Having a clear statement of requirements would make a good start.

Aaron Brady · Apr 17, 2009

Why is the answer not (S (VP (NP (DT ? You may need to explain what
you mean by "before" and "after" ... also the parentheses are an
artifact of this particular method of representing a parse tree. What
in general terms are you trying to do?

It sounds like the OP wants a 'flatten' function: a tuple of tuple A,
where tuple A is ( category, word, ref to original, parent index,
depth ). Unproduced:

x= flatten( sentence_representation )
x[ :9 ]

Click to expand...

Click to expand...

( 'ROOT', None, <object>, None, 0 )
( 'S', None, <object>, 0, 1 )
( 'NP', None, <object>, 1, 2 )
( 'PRP', 'I', <object>, 2, 3 )
( 'VP', None, <object>, 1, 2 )
( 'VBD', 'came', <object>, 4, 2 )
( 'NP', None, <object>, 4, 3 )
( 'DT', 'a', <object>, 6, 4 )
( 'JJ', 'long', <object>, 6, 4 )
( 'NN', 'way', <object>, 6, 4 )

I'm not certain it's accurate. The depth field is redundant but may
be useful to have.

Clarendon · Apr 17, 2009

Thank you very much for this information. It seems to point me to the
right direction. However, I do not fully understand the flatten
function and its output. Some indices seem to be inaccurate. I tried
to find this function at nltk.tree.Tree.flatten, but it returns a
flattened tree, not a tuple.

So your flatten function must be a different one, and it's not one of
the builtins, either. Could you tell me where I can find the
documentation about this flatten function?

Clarendon · Apr 17, 2009

Dear John Machin

So sorry about the typo. It should be: "the program should *see* that
the designated *words* are..."

"a long way" has two parentheses to the left -- (VP (DT -- before it
hits a separate group -- VBD came). If there are three parenthesis,
for instance (NP, this will means that what follows "a long way" is a
modifier of "a long way", as illustrated below:

(VP (VBD came)
(NP
(NP (DT a) (JJ long) (NN way))
(PP (IN in)

So I am trying to capture the grammatical relations following the
designated words.

Aaron Brady · Apr 17, 2009

Thank you very much for this information. It seems to point me to the
right direction. However, I do not fully understand the flatten
function and its output. Some indices seem to be inaccurate. I tried
to find this function at nltk.tree.Tree.flatten, but it returns a
flattened tree, not a tuple.

So your flatten function must be a different one, and it's not one of
the builtins, either. Could you tell me where I can find the
documentation about this flatten function?
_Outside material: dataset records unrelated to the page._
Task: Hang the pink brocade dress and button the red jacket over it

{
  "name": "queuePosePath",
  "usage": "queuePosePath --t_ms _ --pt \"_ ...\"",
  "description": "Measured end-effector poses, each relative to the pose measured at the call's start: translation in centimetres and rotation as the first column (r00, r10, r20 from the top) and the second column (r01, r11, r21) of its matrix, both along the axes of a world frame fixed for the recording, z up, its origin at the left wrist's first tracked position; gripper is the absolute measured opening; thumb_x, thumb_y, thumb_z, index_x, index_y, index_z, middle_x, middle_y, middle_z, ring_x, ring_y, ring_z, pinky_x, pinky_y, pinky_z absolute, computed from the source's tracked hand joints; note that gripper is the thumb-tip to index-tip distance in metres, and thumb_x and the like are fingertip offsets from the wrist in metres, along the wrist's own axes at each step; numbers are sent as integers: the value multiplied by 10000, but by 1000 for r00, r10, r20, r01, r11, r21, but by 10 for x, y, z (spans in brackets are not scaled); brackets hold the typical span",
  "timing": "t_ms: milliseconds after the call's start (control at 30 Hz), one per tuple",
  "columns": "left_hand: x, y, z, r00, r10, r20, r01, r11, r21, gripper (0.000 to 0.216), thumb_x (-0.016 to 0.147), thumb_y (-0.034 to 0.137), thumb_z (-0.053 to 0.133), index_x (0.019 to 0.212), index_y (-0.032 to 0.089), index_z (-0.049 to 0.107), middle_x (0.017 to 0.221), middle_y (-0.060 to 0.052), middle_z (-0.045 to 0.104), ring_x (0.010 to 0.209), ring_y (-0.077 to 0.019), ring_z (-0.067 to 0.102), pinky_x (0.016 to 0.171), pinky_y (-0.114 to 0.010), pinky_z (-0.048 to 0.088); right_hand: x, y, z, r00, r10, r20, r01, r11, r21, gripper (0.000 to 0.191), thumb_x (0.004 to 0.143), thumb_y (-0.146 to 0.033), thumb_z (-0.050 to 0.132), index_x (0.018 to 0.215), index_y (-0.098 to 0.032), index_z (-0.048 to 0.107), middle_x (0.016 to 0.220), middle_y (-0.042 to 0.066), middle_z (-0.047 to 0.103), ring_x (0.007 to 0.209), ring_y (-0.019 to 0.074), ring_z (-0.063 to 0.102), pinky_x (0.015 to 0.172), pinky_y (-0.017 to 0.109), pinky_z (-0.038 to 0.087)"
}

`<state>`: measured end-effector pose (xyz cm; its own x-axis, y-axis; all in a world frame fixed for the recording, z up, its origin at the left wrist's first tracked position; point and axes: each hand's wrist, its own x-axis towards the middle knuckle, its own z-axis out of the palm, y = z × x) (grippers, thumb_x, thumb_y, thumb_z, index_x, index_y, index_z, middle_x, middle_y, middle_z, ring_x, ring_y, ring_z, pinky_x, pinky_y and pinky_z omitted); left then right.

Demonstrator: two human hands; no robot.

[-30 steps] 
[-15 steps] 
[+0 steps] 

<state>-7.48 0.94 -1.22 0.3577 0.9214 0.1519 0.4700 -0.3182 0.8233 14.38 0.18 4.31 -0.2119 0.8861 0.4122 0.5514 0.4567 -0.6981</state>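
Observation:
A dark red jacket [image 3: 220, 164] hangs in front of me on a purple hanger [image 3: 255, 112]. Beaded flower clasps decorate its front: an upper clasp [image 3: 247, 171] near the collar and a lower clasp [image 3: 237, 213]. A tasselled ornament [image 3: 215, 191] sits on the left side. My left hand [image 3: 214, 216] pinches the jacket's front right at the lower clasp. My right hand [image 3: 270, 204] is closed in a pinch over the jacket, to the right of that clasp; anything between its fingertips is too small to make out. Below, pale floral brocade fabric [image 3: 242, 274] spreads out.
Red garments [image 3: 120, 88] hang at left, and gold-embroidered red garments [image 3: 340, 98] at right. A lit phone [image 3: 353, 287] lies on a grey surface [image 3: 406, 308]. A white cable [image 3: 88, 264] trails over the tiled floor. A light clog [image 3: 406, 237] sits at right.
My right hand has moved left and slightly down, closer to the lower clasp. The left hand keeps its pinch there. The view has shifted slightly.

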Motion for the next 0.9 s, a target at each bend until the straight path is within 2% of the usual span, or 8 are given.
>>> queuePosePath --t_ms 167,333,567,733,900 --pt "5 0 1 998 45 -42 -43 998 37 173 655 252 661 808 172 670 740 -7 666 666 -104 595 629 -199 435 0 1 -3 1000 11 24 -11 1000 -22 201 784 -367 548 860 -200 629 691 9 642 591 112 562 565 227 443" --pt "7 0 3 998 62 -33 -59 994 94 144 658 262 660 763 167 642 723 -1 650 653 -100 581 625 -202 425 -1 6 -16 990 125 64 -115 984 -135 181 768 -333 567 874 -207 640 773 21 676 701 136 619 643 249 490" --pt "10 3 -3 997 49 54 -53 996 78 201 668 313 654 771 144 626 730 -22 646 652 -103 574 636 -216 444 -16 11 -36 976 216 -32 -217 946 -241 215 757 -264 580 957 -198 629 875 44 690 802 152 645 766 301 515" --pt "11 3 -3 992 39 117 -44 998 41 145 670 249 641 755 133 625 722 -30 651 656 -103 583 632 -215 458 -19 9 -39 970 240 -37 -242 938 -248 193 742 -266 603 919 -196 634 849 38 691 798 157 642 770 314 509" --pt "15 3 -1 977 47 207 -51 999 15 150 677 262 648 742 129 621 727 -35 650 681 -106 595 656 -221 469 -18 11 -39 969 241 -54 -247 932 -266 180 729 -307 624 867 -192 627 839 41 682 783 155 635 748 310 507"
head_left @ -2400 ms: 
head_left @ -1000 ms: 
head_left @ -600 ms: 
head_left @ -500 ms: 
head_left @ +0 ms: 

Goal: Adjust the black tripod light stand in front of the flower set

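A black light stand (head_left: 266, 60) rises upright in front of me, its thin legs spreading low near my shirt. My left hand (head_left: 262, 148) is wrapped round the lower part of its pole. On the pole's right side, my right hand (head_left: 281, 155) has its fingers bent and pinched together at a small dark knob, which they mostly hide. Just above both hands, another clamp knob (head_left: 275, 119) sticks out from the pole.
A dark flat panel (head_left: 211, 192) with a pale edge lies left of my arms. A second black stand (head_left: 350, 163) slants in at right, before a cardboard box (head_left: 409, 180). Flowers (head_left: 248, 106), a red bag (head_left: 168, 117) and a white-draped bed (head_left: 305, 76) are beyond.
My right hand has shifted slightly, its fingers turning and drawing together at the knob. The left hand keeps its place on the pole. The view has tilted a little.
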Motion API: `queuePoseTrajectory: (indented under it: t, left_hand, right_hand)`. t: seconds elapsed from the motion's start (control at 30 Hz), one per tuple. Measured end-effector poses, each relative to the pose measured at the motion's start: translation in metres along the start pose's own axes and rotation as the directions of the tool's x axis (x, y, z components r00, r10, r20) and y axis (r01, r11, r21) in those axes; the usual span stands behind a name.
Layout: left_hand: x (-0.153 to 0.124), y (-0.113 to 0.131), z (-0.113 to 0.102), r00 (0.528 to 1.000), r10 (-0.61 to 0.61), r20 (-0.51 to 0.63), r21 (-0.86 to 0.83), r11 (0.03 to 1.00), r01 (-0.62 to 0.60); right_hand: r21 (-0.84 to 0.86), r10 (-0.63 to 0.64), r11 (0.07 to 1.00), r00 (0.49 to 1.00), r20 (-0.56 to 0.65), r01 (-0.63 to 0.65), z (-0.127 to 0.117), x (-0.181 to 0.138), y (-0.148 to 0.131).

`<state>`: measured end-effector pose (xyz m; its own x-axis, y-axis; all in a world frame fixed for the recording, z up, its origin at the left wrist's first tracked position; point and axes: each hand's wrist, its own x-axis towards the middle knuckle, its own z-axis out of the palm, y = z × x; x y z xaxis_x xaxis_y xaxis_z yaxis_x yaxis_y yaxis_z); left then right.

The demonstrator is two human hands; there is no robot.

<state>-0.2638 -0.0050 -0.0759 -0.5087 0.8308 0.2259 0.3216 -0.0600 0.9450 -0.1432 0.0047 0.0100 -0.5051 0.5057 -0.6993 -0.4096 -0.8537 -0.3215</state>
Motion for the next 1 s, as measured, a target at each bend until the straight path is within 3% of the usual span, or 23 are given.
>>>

No, it is a different one. I don't even have it. We'd have to write
it.

The indices weren't included in the flattened tree, but if you're
writing it, it can.

0: ( 'ROOT', None, <object>, None --no parent--, 0 )
1: ( 'S', None, <object>, 0 --parent is 'ROOT'--, 1 )
2: ( 'NP', None, <object>, 1 --parent is 'S'--, 2 )
3: ( 'PRP', 'I', <object>, 2 --parent is 'NP'--, 3 )
4: ( 'VP', None, <object>, 1 --parent is 'S', 2 )
5: ( 'VBD', 'came', <object>, 4 --parent is 'VP'--, 2 )

I screwed up the 'depth' field on #5. It should be:
5: ( 'VBD', 'came', <object>, 4 --parent is 'VP'--, **3** )

Otherwise I'm not sure what you mean by 'indices seem to be
inaccurate'. I'm still not completely sure though. After all, I did
it by hand, not by program.

If your package comes with a flatten function, it would be a good
place to start. Flatten functions can get hairy. What is its code,
and what is its output?

Here's an example:

a= [ 'p', [ [ 'q', 'r' ], 's', 't' ], 'u' ]
a ['p', [['q', 'r'], 's', 't'], 'u']
def flatten( x ):

Click to expand...

Click to expand...

.... for y in x:
.... if isinstance( y, list ):
.... for z in flatten( y ):
.... yield z
.... else:
.... yield y
....['p', 'q', 'r', 's', 't', 'u']

John Machin · Apr 17, 2009

Dear John Machin

I presume that you replied to me instead of the list accidentally.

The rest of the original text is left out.